Article 5F5PK Deep Learning Enables Real-Time 3D Holograms On a Smartphone

Deep Learning Enables Real-Time 3D Holograms On a Smartphone

by
Charles Q. Choi
from IEEE Spectrum on (#5F5PK)

Using artificial intelligence, scientists can now rapidly generate photorealistic color 3D holograms even on a smartphone. And according to a new study, this new technology could find use in virtual reality (VR) and augmented reality (AR) headsets and other applications.

A hologram is an image that essentially resembles a 2D window looking onto a 3D scene. The pixels of each hologram scatter light waves falling onto them, making these waves interact with each other in ways that generate an illusion of depth.

Holographic video displays create 3D images that people can view without feeling eye strain, unlike conventional 3D displays that produce the illusion of depth using 2D images. However, although companies such as Samsung have recently made strides toward developing hardware that can display holographic video, it remains a major challenge actually generating the holographic data for such devices to display.

Each hologram encodes an extraordinary amount of data in order to create the illusion of depth throughout an image. As such, generating holographic video has often required a supercomputer's worth of computing power.

In order to bring holographic video to the masses, scientists have tried a number of different strategies to cut down the amount of computation needed - for example, replacing complex physics simulations with simple lookup tables. However, these often come at the cost of image quality.

Now researchers at MIT have developed a new way to produce holograms nearly instantly-a deep-learning based method so efficient, it can generate holograms on a laptop in a blink of an eye. They detailed their findings this week, which were funded in part by Sony, online in the journal Nature.

Everything worked out magically, which really exceeded all of our expectations," says study lead author Liang Shi, a computer scientist at MIT.

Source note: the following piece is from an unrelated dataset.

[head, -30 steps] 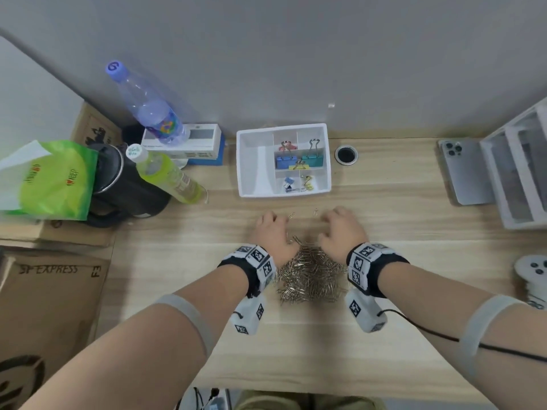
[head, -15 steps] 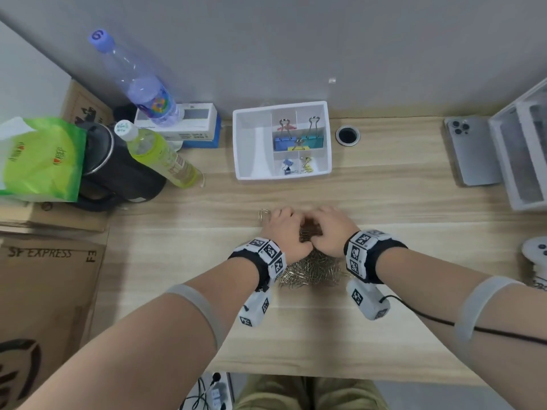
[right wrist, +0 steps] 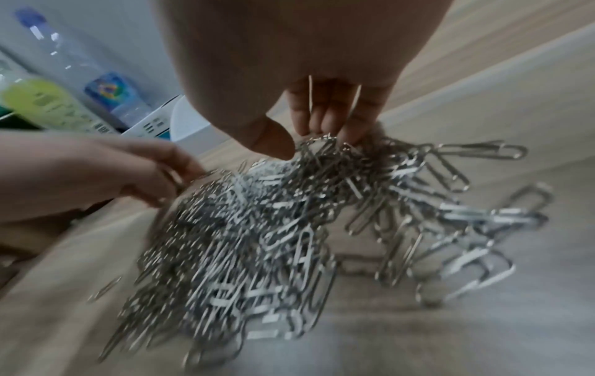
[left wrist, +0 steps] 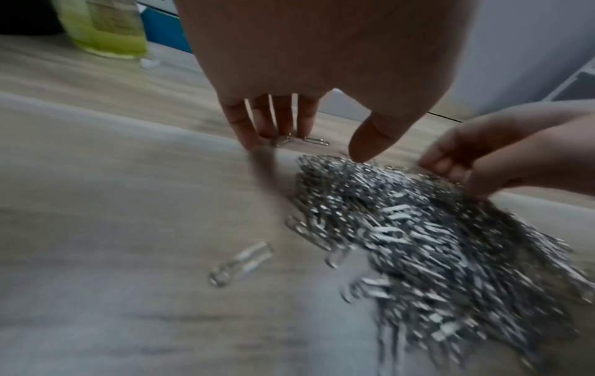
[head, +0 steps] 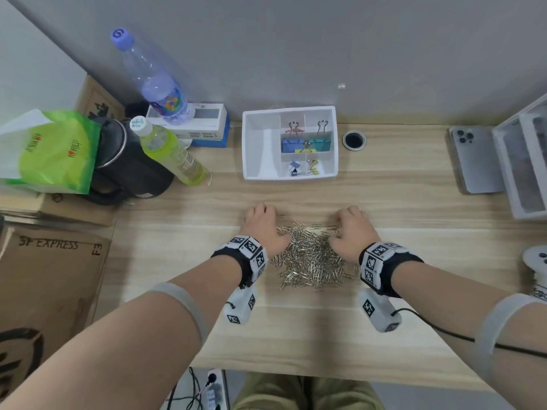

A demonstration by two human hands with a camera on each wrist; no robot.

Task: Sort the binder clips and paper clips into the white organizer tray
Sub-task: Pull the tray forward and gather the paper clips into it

Using physics simulations for computer-generated holography involves calculating the appearance of many chunks of a hologram and then combining them to get the final hologram, Shi notes. Using lookup tables is like memorizing a set of frequently used chunks of hologram, but this sacrifices accuracy and still requires the combination step, he says.

In a way, computer-generated holography is a bit like figuring out how to cut a cake, Shi says. Using physics simulations to calculate the appearance of each point in space is a time-consuming process that resembles using eight precise cuts to produce eight slices of cake. Using lookup tables for computer-generated holography is like marking the boundary of each slice before cutting. Although this saves a bit of time by eliminating the step of calculating where to cut, carrying out all eight cuts still takes up a lot of time.

In contrast, the new technique uses deep learning to essentially figure out how to cut a cake into eight slices using just three cuts, Shi says. The convolutional neural network-a system that roughly mimics how the human brain processes visual data-learns shortcuts to generate a complete hologram without needing to separately calculate how each chunk of it appears, which will reduce total operations by orders of magnitude," he says.

Mzc3ODkzNA.jpeg Image: MIT A visualization of 3-D hologram computation. (Left) A 3-D model. (Middle) A color image that includes depth data. (Right) A simulation of the scattered light patterns generating a 3-D hologram.

The researchers first built a custom database of 4,000 computer-generated images, which each included color and depth information for each pixel. This database also included a 3D hologram corresponding to each image.

Using this data, the convolutional neural network learned how to calculate how best to generate holograms from the images. It could then produce new holograms from images with depth information, which is provided with typical computer-generated images and can be calculated from a multi-camera setup or from lidar sensors, both of which are standard on some new iPhones.

The new system requires less than 620 kilobytes of memory, and can generate 60 color 3D holograms per second with a resolution of 1,920 by 1,080 pixels on a single consumer-grade GPU. The researchers could run it an iPhone 11 Pro at a rate of 1.1 holograms per second and on a Google Edge TPU at a rate of 2 holograms per second, suggesting it could one day generate holograms in real-time on future virtual-reality (VR) and augmented-reality (AR) mobile headsets.

Real-time 3D holography might also help enhance so-called volumetric 3D printing techniques, which create 3D objects by projecting images onto vats of liquid and can generate complex hollow structures. The scientists note their technique could also find use in optical and acoustic tweezers useful for manipulating matter on a microscopic level, as well as holographic microscopes that can analyze cells and conventional static holograms for use in art, security, data storage and other applications.

Future research might add eye-tracking technology to speed up the system by creating holograms that are high-resolution only where the eyes are looking, Shi says. Another direction is to generate holograms with a person's visual acuity in mind, so users with eyeglasses don't need special VR headsets matching their eye prescription, he adds.